Margery writes with cool detachment of this experience—she describes the sounds and the impacts with perfect clarity. She also writes, with authentic experience, of the offhand courage that Adelaide and her niece Dodo display. While taking the precaution of sending the most valuable marionettes into safekeeping at the Victoria and Albert Museum, both Adelaide and Dodo refuse to flee London to the safety of the country. The Puppet Theatre continues; a sign goes up ‘We Never Closed’.
‘For this was one result of the war: it had reduced life to first principles. If you weren’t stout-hearted, you didn’t matter. You might be rich, or beautiful, or clever or industrious, but your courage was what you were finally judged by. There was no longer any need to keep up appearances, except the appearance of being brave.’
British first edition, 1946, London, Collins
American first edition, 1946, Little, Brown & Co.
A film version was made in 1949, called The Forbidden Street.
Regarding the film version of Britannia Mews: It veered drastically from the actual novel in the end. Margery Sharp had sold the rights to it, and I can only imagine what a dreadful experience it ended up being for her. No one involved with the project was happy with the final product.

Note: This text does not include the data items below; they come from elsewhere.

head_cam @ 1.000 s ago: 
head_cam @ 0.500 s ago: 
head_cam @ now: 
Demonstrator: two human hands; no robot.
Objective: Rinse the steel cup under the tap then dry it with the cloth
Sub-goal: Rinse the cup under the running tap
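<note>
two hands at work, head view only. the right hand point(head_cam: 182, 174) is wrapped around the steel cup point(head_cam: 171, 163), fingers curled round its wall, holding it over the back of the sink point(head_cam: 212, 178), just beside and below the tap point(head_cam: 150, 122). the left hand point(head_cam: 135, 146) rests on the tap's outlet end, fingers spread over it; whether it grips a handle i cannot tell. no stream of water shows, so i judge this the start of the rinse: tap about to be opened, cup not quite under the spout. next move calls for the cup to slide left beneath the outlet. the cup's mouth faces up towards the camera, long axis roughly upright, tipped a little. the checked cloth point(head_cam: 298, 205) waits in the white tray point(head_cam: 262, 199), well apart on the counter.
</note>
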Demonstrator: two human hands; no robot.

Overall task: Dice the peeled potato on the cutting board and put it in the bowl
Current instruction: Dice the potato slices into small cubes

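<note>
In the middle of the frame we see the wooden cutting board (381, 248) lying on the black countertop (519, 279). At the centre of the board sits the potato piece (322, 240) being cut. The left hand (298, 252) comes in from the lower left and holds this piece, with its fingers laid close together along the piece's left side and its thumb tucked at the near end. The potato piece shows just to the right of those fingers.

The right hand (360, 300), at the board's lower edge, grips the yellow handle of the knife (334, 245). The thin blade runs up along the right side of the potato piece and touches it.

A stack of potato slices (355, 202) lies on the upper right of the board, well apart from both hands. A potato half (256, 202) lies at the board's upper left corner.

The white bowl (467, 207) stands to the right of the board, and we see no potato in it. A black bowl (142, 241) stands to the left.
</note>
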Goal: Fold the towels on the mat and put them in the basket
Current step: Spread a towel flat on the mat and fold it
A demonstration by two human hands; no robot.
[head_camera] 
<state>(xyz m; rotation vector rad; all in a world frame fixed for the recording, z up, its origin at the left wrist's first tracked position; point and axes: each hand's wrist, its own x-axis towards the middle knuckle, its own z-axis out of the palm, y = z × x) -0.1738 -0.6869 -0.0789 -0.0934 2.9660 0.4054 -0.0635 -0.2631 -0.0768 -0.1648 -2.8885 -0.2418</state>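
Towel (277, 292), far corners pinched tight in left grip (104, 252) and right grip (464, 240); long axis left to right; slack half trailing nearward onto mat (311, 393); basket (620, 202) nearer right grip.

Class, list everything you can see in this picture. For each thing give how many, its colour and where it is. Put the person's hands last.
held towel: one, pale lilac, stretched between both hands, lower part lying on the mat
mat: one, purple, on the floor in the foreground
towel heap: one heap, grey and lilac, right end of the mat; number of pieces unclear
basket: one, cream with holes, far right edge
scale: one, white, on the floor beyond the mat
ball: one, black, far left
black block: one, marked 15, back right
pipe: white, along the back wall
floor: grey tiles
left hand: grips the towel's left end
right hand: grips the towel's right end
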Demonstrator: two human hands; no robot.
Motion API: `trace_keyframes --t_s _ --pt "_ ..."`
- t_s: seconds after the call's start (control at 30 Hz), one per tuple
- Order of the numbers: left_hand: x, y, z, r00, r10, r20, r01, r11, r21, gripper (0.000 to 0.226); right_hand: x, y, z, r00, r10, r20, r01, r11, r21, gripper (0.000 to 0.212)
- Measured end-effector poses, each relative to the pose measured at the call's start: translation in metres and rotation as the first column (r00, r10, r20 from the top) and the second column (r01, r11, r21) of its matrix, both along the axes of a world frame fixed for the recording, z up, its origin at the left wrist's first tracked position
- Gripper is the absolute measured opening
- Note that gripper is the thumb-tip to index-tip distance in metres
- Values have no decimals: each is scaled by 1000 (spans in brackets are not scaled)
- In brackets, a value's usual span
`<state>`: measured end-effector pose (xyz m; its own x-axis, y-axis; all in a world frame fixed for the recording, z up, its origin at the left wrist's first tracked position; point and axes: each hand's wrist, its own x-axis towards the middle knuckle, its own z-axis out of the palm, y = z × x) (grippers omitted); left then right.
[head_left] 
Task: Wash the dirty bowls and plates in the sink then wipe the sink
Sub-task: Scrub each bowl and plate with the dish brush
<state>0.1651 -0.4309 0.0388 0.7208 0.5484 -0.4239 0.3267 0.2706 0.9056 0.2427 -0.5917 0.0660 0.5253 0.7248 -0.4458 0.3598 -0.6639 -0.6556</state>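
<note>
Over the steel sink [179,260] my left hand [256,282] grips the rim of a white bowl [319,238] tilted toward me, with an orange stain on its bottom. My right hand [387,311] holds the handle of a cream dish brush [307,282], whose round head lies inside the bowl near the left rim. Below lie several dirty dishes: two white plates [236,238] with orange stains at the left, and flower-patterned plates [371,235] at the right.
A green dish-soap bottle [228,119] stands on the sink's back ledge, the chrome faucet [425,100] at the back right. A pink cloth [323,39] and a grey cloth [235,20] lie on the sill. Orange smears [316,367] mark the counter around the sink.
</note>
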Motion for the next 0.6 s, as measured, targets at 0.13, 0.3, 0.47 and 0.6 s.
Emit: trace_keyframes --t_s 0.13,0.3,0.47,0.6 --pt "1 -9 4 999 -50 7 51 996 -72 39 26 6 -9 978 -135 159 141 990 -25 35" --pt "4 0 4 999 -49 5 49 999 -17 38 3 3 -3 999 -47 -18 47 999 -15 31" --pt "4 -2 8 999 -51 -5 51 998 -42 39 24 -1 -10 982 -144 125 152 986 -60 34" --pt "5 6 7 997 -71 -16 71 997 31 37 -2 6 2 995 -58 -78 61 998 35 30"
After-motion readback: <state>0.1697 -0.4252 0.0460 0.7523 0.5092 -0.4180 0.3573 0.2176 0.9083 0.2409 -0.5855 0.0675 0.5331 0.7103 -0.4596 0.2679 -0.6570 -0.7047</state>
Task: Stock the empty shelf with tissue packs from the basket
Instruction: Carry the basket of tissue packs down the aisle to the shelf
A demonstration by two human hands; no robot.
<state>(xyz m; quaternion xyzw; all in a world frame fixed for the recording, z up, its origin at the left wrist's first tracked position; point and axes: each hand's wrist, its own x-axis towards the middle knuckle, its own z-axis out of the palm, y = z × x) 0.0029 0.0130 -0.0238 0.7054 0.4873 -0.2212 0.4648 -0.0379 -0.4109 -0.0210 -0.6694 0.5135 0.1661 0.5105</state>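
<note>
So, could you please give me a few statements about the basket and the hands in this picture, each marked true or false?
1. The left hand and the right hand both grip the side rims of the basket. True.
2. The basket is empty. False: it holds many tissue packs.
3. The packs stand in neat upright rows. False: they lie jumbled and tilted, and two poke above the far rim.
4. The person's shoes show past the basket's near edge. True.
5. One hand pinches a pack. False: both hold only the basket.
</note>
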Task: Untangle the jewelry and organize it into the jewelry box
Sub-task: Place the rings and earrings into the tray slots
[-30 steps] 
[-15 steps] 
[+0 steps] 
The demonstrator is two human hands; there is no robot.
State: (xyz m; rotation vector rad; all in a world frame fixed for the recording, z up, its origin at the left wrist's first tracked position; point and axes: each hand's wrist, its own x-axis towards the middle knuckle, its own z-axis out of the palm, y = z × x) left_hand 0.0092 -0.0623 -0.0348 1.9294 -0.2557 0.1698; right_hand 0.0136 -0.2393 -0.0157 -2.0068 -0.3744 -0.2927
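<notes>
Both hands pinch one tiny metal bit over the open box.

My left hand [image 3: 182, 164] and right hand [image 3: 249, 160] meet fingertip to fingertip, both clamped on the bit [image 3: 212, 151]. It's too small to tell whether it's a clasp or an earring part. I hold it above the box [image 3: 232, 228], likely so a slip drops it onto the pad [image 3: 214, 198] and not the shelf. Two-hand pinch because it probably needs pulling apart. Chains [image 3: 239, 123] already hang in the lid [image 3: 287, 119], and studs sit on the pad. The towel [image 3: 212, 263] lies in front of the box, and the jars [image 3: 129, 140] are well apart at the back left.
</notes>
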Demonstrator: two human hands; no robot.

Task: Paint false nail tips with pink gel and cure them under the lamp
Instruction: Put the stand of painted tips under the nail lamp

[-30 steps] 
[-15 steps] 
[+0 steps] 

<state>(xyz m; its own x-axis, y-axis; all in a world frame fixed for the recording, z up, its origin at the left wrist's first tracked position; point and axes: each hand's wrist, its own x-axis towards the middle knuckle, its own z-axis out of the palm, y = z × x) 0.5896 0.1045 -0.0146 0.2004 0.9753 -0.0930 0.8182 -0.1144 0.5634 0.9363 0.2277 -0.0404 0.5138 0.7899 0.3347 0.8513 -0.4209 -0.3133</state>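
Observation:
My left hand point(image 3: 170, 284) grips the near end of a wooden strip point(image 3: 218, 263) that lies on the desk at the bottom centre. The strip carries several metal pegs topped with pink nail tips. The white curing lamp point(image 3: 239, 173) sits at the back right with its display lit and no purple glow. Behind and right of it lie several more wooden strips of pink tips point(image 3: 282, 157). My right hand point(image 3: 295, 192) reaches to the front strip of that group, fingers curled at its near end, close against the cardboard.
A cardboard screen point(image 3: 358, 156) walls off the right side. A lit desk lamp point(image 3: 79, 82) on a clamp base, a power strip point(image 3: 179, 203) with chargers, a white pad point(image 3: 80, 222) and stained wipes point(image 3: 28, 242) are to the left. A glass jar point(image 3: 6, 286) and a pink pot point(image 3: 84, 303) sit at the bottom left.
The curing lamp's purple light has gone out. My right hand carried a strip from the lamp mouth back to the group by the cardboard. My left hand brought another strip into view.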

It is worth seeing though, for the marionettes. The puppeteer and creator of the marionettes for the movie was the famous John Wright. Sadly, and incredibly, he was not mentioned in the film credits for his work.
Sybil Thorndike’s performance as Mrs. Mounsey is also worth seeing.
Very interesting back story to the filming, click here:
More about John Wright:
The dust jacket has the distinction of being the work of artist John O’Hara Cosgrave II. He also did several of the dust jackets for some of the Barsetshire series, written by Angela Thirkell, and published by Knopf. His work was highly regarded; here is some more information about his life.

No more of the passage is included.